● **What this task involves**
Set down, please, exactly the lines below that run from the line with "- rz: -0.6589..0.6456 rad" to the line with "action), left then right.", both lines included.

**** Data under study ****

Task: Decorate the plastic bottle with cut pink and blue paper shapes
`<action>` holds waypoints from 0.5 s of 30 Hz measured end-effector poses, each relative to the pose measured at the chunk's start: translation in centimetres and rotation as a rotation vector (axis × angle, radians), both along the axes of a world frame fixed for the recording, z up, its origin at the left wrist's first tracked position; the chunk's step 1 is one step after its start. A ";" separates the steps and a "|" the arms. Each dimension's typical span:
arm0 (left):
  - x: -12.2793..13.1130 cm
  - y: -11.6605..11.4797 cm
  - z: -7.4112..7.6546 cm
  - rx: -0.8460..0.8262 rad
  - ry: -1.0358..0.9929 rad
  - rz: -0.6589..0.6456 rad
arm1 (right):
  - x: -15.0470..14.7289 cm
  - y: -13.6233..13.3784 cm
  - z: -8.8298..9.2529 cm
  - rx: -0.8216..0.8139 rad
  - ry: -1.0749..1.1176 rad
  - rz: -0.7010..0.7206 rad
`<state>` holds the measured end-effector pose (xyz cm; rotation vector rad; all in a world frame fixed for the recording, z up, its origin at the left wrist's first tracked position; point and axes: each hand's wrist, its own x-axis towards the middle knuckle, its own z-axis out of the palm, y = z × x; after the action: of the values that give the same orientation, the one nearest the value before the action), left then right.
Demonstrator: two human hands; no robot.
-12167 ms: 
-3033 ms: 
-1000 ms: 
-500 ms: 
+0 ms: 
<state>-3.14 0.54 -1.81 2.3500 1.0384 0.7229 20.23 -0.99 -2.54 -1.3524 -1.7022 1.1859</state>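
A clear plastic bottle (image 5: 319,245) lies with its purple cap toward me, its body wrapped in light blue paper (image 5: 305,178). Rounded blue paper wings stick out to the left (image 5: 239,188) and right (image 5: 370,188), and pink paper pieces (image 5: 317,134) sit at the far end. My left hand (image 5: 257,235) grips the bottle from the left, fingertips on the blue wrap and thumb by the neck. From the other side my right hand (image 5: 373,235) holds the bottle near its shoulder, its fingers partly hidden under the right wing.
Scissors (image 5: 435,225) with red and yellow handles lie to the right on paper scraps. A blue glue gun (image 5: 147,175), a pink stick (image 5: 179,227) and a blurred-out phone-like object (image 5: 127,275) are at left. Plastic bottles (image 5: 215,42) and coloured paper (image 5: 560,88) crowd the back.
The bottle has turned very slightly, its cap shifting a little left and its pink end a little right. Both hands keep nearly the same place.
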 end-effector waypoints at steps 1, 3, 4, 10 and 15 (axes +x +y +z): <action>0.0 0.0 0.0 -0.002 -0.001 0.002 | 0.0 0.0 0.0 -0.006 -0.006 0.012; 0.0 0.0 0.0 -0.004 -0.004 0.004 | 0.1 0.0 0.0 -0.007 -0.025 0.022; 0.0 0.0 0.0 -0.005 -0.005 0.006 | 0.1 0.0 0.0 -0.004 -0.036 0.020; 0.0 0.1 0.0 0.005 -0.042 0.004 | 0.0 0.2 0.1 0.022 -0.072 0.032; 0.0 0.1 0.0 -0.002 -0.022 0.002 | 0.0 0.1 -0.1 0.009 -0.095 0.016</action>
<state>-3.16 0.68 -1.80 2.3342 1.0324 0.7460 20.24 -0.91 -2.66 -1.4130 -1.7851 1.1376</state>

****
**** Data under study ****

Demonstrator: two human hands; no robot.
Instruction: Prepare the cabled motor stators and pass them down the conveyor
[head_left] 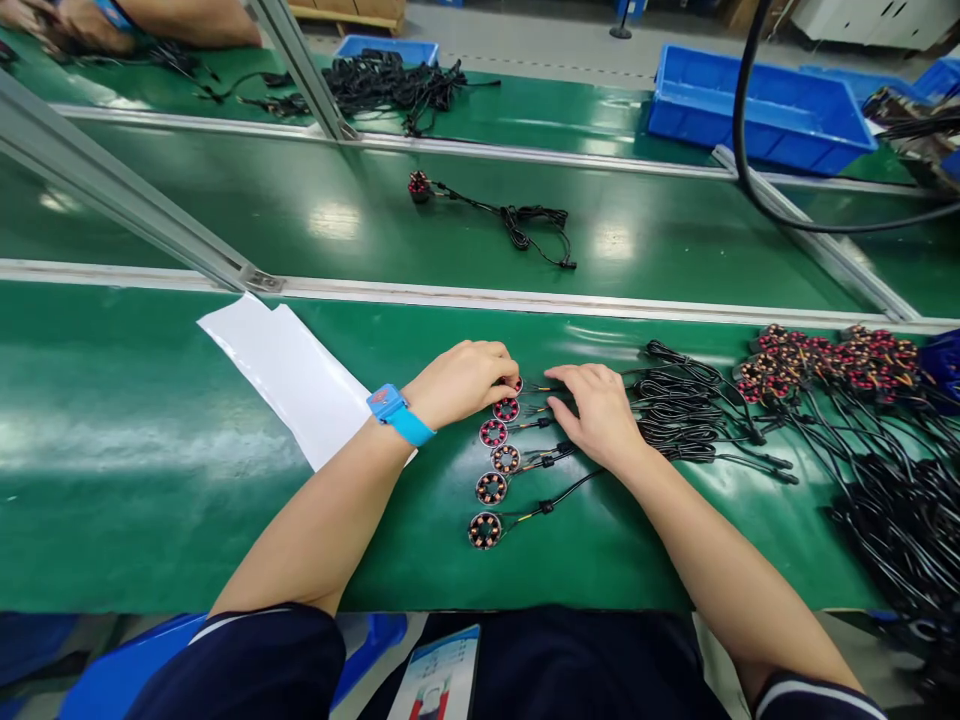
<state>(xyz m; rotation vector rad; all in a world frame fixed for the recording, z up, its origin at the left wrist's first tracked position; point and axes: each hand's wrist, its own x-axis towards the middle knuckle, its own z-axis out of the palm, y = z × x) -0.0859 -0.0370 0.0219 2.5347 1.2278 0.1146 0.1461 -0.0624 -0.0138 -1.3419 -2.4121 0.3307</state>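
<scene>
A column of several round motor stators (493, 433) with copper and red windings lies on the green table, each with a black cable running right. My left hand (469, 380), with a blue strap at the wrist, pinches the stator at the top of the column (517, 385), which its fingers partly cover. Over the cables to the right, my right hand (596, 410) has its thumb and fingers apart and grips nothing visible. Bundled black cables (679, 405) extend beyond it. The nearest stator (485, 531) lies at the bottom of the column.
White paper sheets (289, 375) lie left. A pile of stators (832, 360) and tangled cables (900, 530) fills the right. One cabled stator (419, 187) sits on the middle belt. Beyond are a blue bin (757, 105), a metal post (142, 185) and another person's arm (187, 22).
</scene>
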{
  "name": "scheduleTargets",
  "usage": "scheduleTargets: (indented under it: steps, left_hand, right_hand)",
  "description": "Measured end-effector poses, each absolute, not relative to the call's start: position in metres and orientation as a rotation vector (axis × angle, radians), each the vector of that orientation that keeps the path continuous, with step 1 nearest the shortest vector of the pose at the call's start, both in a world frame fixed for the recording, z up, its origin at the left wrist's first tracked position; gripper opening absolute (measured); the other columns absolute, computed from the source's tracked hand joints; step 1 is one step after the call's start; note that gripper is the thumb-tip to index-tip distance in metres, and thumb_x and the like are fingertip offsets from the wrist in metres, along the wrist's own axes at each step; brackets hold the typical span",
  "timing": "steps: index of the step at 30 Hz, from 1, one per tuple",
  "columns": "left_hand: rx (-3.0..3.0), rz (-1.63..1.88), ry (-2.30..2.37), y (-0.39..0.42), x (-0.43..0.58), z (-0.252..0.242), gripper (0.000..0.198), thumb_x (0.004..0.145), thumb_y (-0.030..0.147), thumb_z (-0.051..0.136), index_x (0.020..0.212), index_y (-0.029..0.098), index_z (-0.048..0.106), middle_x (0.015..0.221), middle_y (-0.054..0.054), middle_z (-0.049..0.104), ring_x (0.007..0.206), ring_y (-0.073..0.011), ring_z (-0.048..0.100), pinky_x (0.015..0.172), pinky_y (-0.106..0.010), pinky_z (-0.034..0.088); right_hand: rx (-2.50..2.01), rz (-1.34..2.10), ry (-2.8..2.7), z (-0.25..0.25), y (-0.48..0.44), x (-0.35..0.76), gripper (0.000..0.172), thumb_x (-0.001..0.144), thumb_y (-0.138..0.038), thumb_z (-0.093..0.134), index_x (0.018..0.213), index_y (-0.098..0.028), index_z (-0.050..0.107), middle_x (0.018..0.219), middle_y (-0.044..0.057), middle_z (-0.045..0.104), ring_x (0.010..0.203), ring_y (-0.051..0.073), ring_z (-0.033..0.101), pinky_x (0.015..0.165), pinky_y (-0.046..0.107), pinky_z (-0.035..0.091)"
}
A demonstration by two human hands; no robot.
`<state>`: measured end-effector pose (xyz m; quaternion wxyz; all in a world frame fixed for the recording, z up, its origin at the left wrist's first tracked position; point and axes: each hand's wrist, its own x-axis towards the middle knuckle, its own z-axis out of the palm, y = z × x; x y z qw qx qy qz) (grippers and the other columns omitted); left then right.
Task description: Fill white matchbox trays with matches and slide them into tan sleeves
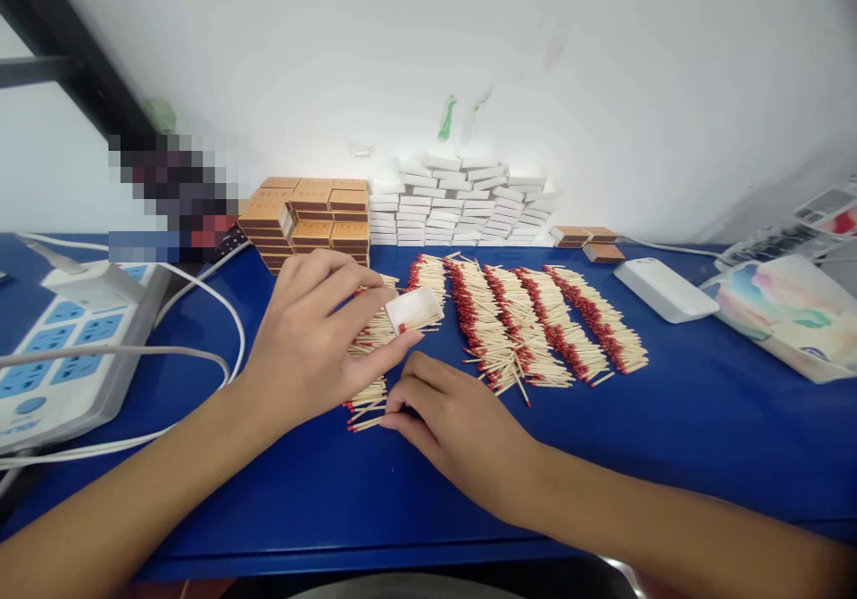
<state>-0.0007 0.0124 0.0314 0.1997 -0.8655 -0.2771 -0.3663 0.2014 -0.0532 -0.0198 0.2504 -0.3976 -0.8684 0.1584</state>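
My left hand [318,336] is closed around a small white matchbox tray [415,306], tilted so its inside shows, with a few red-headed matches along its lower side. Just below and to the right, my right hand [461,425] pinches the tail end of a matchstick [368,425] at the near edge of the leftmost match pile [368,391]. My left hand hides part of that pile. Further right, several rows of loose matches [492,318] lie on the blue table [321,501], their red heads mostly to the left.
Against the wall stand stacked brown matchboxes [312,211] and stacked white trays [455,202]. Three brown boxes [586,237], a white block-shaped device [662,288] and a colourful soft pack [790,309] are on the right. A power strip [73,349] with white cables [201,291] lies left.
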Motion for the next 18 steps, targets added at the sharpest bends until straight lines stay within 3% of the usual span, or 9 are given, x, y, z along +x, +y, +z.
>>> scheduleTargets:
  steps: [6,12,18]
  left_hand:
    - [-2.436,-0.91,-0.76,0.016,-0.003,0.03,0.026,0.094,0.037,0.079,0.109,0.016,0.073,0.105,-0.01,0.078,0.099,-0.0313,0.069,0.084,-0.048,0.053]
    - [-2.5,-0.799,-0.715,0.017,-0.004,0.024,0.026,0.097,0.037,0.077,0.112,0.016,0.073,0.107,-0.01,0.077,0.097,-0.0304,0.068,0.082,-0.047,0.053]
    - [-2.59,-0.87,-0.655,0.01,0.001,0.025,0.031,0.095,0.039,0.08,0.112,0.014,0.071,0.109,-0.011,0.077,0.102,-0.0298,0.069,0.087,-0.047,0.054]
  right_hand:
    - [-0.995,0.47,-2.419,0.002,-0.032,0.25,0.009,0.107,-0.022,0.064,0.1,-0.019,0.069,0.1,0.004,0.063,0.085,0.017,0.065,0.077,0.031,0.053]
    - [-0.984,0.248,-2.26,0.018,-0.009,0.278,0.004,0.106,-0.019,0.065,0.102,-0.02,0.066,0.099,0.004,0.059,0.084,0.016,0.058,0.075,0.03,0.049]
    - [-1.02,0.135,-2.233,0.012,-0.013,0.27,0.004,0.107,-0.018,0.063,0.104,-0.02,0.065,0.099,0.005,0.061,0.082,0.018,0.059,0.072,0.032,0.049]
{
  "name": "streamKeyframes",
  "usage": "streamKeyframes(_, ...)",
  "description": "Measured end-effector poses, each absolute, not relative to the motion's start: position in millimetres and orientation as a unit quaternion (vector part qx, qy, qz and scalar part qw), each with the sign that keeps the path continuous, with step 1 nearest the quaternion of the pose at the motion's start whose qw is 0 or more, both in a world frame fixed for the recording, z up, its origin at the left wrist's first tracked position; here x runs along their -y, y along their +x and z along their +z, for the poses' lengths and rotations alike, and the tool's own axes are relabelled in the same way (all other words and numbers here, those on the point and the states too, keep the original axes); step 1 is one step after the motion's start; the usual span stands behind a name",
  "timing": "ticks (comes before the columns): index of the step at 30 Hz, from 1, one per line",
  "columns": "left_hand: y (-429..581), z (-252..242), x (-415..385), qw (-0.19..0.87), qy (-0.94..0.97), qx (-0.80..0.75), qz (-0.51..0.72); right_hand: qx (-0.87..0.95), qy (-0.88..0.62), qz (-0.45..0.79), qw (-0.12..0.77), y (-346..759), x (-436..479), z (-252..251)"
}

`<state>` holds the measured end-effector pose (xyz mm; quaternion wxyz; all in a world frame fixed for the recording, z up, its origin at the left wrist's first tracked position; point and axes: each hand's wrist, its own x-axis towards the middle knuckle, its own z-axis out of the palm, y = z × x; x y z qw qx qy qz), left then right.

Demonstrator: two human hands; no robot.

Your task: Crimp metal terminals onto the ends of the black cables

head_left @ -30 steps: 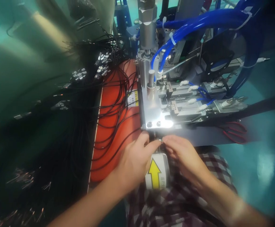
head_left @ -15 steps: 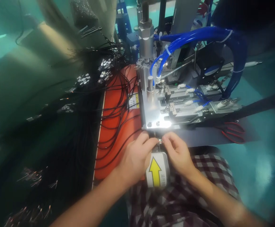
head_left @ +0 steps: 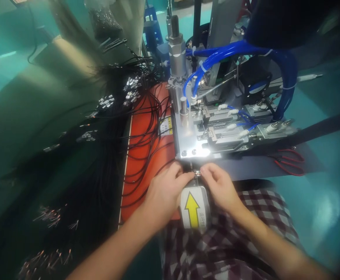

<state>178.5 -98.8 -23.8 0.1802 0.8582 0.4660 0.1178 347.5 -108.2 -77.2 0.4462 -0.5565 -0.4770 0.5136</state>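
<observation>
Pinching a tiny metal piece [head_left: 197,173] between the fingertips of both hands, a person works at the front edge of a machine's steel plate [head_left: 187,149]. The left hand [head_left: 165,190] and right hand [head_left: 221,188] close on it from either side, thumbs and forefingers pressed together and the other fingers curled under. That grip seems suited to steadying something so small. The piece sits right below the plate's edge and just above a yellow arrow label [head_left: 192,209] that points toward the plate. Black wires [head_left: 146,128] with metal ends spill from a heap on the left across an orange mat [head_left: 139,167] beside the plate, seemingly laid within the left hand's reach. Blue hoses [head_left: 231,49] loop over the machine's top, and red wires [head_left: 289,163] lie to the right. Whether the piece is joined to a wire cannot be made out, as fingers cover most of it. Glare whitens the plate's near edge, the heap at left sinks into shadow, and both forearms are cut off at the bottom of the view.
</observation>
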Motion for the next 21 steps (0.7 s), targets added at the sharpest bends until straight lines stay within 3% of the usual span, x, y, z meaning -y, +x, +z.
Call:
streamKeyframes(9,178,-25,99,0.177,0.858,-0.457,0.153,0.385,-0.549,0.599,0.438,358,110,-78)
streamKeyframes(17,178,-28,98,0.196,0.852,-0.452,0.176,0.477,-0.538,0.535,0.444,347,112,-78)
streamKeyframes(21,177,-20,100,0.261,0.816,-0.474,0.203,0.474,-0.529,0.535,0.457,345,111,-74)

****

● **Response to this exercise**
  - rz: -0.6589..0.6456 rad
arm1 (right):
  - x: -15.0470..14.7289 cm
  - y: -13.6233..13.3784 cm
  - z: -8.8298..9.2529 cm
  - rx: -0.8216..0.8139 rad
  - ry: -1.0749..1.1176 rad
  - rz: -0.7010..0.7206 rad
`<state>` holds the measured end-effector pose (xyz cm; rotation vector rad; all in a world frame fixed for the recording, z up, its origin at the left wrist's first tracked position; point and axes: each hand's wrist, its own x-axis towards the middle knuckle, its own z-axis out of the palm, y = z × x; after the action: of the values that give the same orientation, the one nearest the value before the action), left then right.

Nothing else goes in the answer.